Le alternative ai taglieri di plastica
Considerando quanto emerso, quali sono i materiali più sicuri per i taglieri da cucina? Marmo, acciaio inox e vetro temperato sono alternative igieniche e durevoli, che non assorbono odori, sono facili da pulire e resistono discretamente ai graffi. Il punto critico, però, è la durezza di queste superfici, che per forza di cose usura molto più rapidamente le lame rispetto ai materiali plastici sopra citati.
E il legno? I ricercatori dell’American Chemical Society evidenziano che anche questo materiale naturale disperde fibre e frammenti – spesso più del PP e del PE, seppure senza gli effetti negativi delle plastiche – oltre ad assorbire facilmente umidità, muffe e detersivi. Da preferire, inoltre, le essenze non trattate con impregnanti o vernici e le produzioni da fonti naturali gestite responsabilmente.
Tra quelle più idonee alla costruzione dei taglieri c’è sicuramente il bambù, resistente, leggero, biodegradabile e dal basso impatto ambientale, essendo una pianta che cresce rapidamente. In ogni caso i taglieri di legno devono essere mantenuti ben puliti e vanno asciugati con cura, per evitare le proliferazioni batteriche e il permanere dell’umidità. Dopo il lavaggio, vanno riposti in luoghi asciutti, al riparo dalla polvere e dal calore.
Un uso più attento può limitare i rischi
Al di là del materiale scelto, la cura del tagliere è fondamentale e una volta usurato l’oggetto deve essere sostituito. Le modalità di utilizzo, inoltre, aiutano a prolungare la vita di questi strumenti e a diminuire la dispersione di residui. La forza impressa nel tagliare, la frequenza d’uso e alcuni accorgimenti da mettere in atto faranno la differenza: evitare i tagli di punta, l’utilizzo con alimenti bollenti e gli sforzi inutili sulle lame, prima di tutto.
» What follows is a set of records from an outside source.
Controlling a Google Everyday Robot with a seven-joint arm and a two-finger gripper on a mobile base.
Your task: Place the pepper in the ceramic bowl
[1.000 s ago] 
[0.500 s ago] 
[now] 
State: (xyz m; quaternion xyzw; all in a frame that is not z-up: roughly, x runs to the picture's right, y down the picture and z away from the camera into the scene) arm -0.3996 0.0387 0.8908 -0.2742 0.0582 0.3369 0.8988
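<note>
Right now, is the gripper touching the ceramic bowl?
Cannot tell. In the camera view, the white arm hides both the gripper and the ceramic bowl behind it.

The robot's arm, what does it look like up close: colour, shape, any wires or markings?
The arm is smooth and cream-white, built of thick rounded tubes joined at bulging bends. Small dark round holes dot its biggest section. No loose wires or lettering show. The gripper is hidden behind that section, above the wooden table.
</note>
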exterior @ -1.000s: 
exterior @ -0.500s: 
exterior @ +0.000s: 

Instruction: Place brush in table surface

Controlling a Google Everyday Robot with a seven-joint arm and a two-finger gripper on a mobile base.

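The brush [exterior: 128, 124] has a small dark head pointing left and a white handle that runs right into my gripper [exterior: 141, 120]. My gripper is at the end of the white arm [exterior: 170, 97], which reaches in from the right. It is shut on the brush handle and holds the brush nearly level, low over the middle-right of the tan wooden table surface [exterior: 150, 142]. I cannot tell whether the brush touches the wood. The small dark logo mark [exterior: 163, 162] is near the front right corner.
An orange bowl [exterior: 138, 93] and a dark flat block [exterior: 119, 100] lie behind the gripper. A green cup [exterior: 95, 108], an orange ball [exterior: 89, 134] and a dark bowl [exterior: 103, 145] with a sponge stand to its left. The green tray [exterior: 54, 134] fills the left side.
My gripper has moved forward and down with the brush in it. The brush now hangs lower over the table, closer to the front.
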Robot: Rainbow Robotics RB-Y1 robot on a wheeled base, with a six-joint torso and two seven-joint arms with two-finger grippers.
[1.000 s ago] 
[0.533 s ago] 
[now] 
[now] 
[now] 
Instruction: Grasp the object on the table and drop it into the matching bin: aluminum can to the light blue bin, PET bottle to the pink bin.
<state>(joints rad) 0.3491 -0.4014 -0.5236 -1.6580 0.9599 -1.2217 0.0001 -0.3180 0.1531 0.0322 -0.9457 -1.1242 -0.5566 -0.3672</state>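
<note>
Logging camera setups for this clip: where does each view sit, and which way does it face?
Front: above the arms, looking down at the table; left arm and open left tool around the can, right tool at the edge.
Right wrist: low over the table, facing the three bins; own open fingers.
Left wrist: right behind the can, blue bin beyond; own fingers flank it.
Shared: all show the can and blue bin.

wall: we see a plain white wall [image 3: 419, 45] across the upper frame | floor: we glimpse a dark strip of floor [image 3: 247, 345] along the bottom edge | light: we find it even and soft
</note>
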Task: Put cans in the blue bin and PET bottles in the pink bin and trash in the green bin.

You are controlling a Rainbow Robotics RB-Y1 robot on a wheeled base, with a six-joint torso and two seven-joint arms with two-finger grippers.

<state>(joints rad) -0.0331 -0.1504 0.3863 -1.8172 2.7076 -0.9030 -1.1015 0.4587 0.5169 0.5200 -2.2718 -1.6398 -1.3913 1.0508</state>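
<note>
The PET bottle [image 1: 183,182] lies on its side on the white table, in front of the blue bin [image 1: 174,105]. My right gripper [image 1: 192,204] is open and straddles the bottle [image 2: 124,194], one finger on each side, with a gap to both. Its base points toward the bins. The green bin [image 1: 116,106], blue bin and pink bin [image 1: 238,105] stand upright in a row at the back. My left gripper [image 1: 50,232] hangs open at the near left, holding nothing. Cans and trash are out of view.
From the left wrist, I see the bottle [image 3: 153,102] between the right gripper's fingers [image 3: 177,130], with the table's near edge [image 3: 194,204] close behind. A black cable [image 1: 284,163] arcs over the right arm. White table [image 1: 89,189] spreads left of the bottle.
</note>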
Oltre ai taglieri, però, non dobbiamo dimenticare che nelle cucine sono diverse le possibili fonti di contaminazioni nocive: pensiamo ad esempio alle padelle antiaderenti usurate, alle buste e alle confezioni di plastica, alle spugne consumate, ai panni in microfibra e alle spazzole. Come abbiamo visto, in cucina servono tante attenzioni per proteggere gli alimenti e di conseguenza la nostra salute. La riduzione dell’esposizione alle microplastiche dipende dalla scelta e dall’uso degli utensili, da impiegare nel modo più consono e responsabile.